Growth in Dubai this year is expected to be driven by segments outside of the oil sector. Satish Kumar / The National
Growth in Dubai this year is expected to be driven by segments outside of the oil sector. Satish Kumar / The National

Rapid Dubai growth and ‘expo-euphoria’ lead to bubble concerns



Forecasts for another year of rapid growth in Dubai have triggered fresh warnings about the risk of a bubble.

Two separate reports have sounded caution after a sharp pickup across the emirate’s economy last year. Prices in the property market rose by nearly 12 per cent in the past six months, while Dubai’s stock market index was the world’s second-best performer in 2013 with a gain of 107.6 per cent.

“Winning the bid for Expo 2020 adds extra zest,” Sachin Mohindra, the portfolio manager of the GCC fund at Invest AD, an Abu Dhabi-based asset manager, wrote in a report released yesterday.

“The only concern is that another bubble may be forming, particularly in real estate, but at least now everyone is talking about this as a concern.”

Growth this year would be driven by segments of the economy outside the oil sector, wrote Mr Mohindra, with particular emphasis on trade, logistics, tourism and retail.

The IMF has forecast the UAE’s growth this year to reach 3.9 per cent, compared to 4 per cent last year.

Last June, stocks received a boost when the market index provider MSCI upgraded the country to emerging-market from frontier market status .

Then, in November, Dubai won the bidding to host the World Expo 2020, an event expected to trigger higher spending by companies and tourists in coming years.

In a separate report released last week, brighter prospects for the global outlook this year prompted Roubini Global Economics to upgrade its growth forecast for the UAE, wrote Maya Senussi and Rachel Ziemba, economists at the research company. The Expo win would reinforce the property market’s share of growth, they added.

But the MSCI upgrade risked drawing more money into the property sector, they wrote.

The risk could be a “boom-and-bust” cycle in the coming years, they warned.

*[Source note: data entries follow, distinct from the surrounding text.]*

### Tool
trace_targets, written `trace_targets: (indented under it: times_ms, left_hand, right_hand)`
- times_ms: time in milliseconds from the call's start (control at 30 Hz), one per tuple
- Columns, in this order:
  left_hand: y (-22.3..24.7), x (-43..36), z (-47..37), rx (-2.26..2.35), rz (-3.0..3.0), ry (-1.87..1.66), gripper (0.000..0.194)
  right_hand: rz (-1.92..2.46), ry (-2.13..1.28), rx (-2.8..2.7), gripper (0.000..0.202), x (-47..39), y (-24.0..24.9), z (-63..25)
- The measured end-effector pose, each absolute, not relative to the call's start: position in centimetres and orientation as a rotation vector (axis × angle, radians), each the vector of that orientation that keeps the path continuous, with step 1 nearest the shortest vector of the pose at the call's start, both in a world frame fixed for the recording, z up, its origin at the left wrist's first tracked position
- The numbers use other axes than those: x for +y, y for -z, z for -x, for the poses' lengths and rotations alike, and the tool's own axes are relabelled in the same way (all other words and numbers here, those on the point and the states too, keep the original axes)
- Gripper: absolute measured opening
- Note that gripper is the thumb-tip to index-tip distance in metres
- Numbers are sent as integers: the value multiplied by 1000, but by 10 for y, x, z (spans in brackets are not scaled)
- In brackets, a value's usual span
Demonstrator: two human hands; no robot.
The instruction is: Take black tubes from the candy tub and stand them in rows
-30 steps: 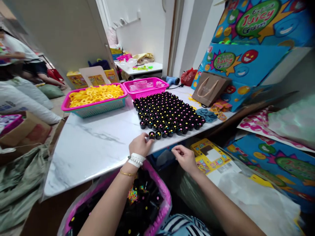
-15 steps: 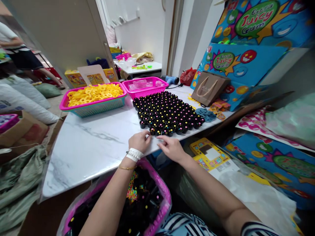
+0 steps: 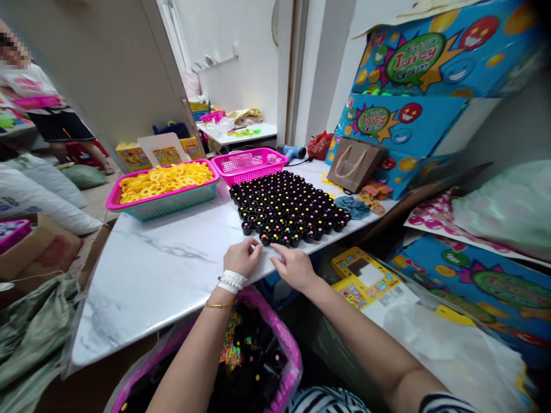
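On the marble-patterned table stands a block of small black cups (image 3: 286, 206) in close rows, with yellow and pink dots in them. My left hand (image 3: 241, 258), wearing white bands and a gold bangle, rests at the block's front left corner. Its fingers are curled together, and whatever is between them is hidden. My right hand (image 3: 295, 268) is just to its right. Its index finger stretches to the front row of cups, with the thumb apart below and nothing visible in the hand. Below the table edge is a pink basket (image 3: 293, 350) holding black pieces and tiny coloured beads.
A basket of yellow ring-like pieces (image 3: 167, 180) stands at the table's back left, beside a pink basket (image 3: 253, 163). Behind are a blue hair dryer (image 3: 295, 152), a brown paper bag (image 3: 357, 163) and stacked blue gum boxes (image 3: 408, 123). A person (image 3: 49, 109) stands far left.
The view has tilted and shifted slightly, so the table sits lower. My hands stay at the front row of cups, the right index finger a little straighter. The person at far left stands more upright.
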State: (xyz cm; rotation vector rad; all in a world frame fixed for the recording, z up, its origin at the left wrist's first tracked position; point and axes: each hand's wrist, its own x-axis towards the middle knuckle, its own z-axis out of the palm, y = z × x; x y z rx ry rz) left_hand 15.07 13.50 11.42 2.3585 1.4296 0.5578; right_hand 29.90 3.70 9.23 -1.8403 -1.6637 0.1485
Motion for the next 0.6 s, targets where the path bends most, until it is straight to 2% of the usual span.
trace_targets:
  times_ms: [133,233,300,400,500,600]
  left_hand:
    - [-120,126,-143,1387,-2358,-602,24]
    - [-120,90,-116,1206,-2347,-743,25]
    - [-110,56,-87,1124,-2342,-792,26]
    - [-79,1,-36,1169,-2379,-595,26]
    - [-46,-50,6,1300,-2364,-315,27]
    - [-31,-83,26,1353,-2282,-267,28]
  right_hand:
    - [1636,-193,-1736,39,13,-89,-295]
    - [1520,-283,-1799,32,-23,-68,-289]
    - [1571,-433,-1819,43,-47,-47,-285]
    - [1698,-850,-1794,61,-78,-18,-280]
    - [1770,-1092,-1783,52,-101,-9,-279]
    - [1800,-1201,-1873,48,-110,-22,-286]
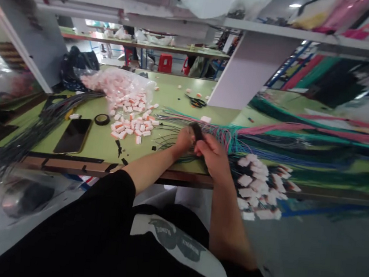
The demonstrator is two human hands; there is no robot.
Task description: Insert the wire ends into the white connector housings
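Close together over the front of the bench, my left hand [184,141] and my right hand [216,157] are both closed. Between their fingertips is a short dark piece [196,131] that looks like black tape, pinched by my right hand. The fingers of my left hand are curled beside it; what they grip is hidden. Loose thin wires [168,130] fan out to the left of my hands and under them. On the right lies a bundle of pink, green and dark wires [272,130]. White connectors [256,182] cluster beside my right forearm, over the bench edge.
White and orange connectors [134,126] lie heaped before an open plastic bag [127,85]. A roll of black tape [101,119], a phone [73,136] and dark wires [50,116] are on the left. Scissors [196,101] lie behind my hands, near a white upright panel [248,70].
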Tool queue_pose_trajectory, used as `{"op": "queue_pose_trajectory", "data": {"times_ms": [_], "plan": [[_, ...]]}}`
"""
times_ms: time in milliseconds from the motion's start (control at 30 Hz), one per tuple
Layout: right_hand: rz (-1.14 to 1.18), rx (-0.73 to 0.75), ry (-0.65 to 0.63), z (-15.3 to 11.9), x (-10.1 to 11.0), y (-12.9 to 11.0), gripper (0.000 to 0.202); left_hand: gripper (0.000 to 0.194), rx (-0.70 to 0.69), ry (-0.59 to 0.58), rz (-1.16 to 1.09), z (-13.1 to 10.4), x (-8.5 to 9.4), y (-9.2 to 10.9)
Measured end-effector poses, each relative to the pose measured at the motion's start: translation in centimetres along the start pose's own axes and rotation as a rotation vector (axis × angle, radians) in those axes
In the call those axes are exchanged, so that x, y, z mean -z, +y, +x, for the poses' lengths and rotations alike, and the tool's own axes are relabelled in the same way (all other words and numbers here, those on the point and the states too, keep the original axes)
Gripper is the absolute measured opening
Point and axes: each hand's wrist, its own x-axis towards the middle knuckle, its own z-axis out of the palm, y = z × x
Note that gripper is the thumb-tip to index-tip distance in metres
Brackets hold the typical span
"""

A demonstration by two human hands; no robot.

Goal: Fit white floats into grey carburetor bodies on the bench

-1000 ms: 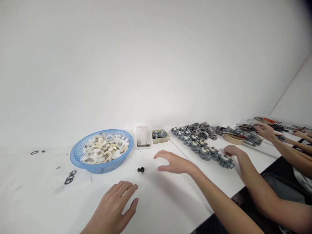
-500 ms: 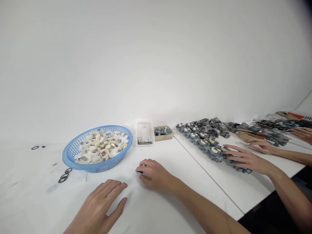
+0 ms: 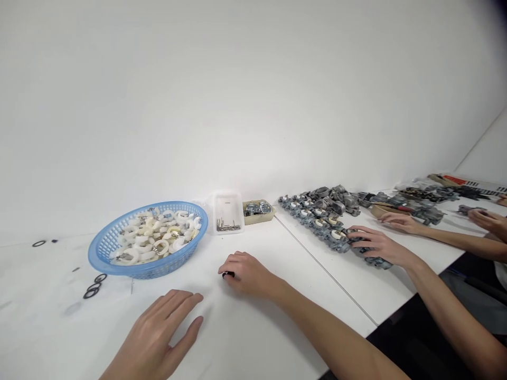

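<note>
My left hand (image 3: 160, 331) is just above or resting on the white table, its fingers extended and the thumb apart, holding nothing. To its right, my right hand (image 3: 246, 273) is closed in a pinch round a small black object (image 3: 228, 274) at the fingertips; most of that object is hidden, so its kind does not show. A blue plastic basket (image 3: 103, 258), heaped with white ring-shaped plastic parts (image 3: 152, 237) that look like carburetor floats, stands beyond my left hand. Behind my right hand sits a clear tray (image 3: 228, 203) with thin metal pins (image 3: 227, 227).
A tan box (image 3: 259, 218) holds metal parts beside the tray. Rows of grey carburetor bodies (image 3: 317, 221) stand to the right, under a co-worker's hand (image 3: 376, 245); another person's hand (image 3: 402, 222) is farther along. Black rings (image 3: 92, 290) lie at left.
The view has swung slightly right, so most things appear shifted left. More of the black object shows in my right hand's pinch. My left hand keeps its spread pose.
</note>
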Motion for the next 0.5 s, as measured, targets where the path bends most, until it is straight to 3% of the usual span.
{"op": "queue_pose_trajectory", "data": {"times_ms": [500], "plan": [[0.032,-0.042,-0.006,0.12,0.05,0.0,0.029,0.023,-0.049,0.03,-0.011,0.34,0.25,1.17]]}}
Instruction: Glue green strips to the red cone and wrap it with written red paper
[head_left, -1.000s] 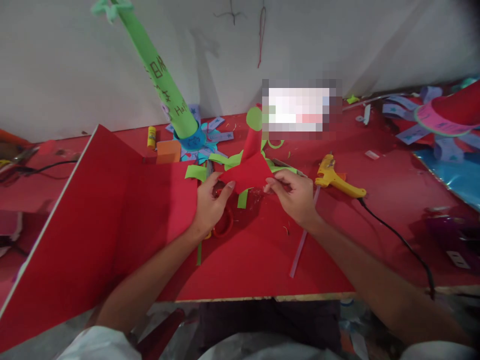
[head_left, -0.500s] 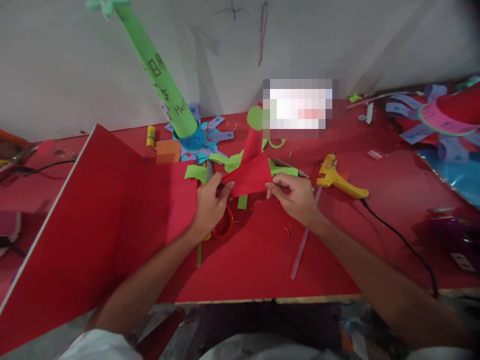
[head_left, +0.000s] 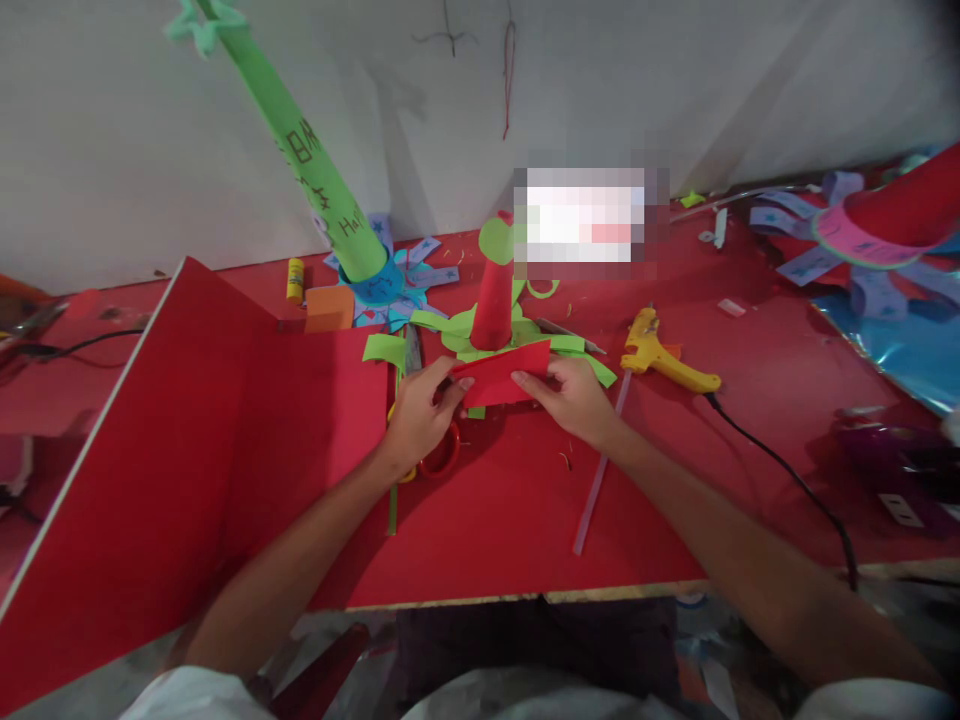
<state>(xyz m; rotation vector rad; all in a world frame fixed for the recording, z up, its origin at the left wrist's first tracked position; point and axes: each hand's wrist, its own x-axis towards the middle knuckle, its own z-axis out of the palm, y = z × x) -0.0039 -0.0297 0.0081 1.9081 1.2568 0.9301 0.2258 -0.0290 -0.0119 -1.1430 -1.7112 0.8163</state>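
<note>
Between my two hands is a piece of red paper (head_left: 502,374), held above the red table. My left hand (head_left: 426,408) pinches its left end between thumb and fingers. At the right end, my right hand (head_left: 577,398) grips the paper with the thumb on the near face. Just behind the paper stands a small red paper cone (head_left: 493,305) with a light green disc at its top and green paper strips (head_left: 386,349) spread around its base. Scissors with a red handle (head_left: 441,452) lie close to my left hand, partly hidden by it.
A yellow glue gun (head_left: 664,355) with a black cord lies on the right. A pale glue stick (head_left: 592,505) touches the table nearby. A folded red board (head_left: 157,430) rises at left. Behind are a tall green paper tube (head_left: 315,160) and a yellow glue tube (head_left: 295,281).
The red paper has come lower and tilted, showing a narrower face and uncovering the cone's base. My right thumb has slid inward over the paper. The view has shifted slightly.
</note>
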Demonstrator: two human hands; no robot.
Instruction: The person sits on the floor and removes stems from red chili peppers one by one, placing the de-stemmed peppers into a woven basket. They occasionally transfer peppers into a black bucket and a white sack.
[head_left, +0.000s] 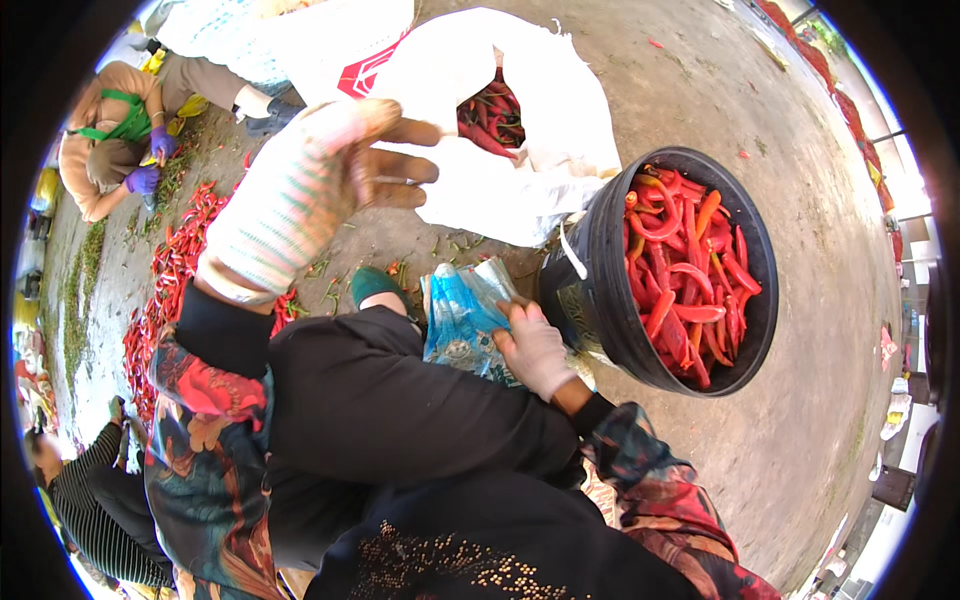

“With the UAE’s dollar peg, there is a potential for bubbles to develop in Dubai, possibly reinforced by Expo-euphoria, with the authorities relying on macroprudential measures to cool frothy asset markets that the Central Bank may not have authority to reinforce,” they wrote.

In an effort to minimise the risk of a repeat of the property bubble that formed in the run-up to the global financial crisis in 2008-2009, the Central Bank came out with mortgage lending caps and plans to tighten bank borrowing by government-linked companies.

Policymakers are anxious to avoid a repeat of 2007 when a flood of speculative money stoked inflation and a housing bubble as investors brought in funds on the expectation that the dirham would be revalued.

The revaluation did not happen and the financial crisis sparked a sudden outflow of money, exacerbating the UAE’s credit crunch.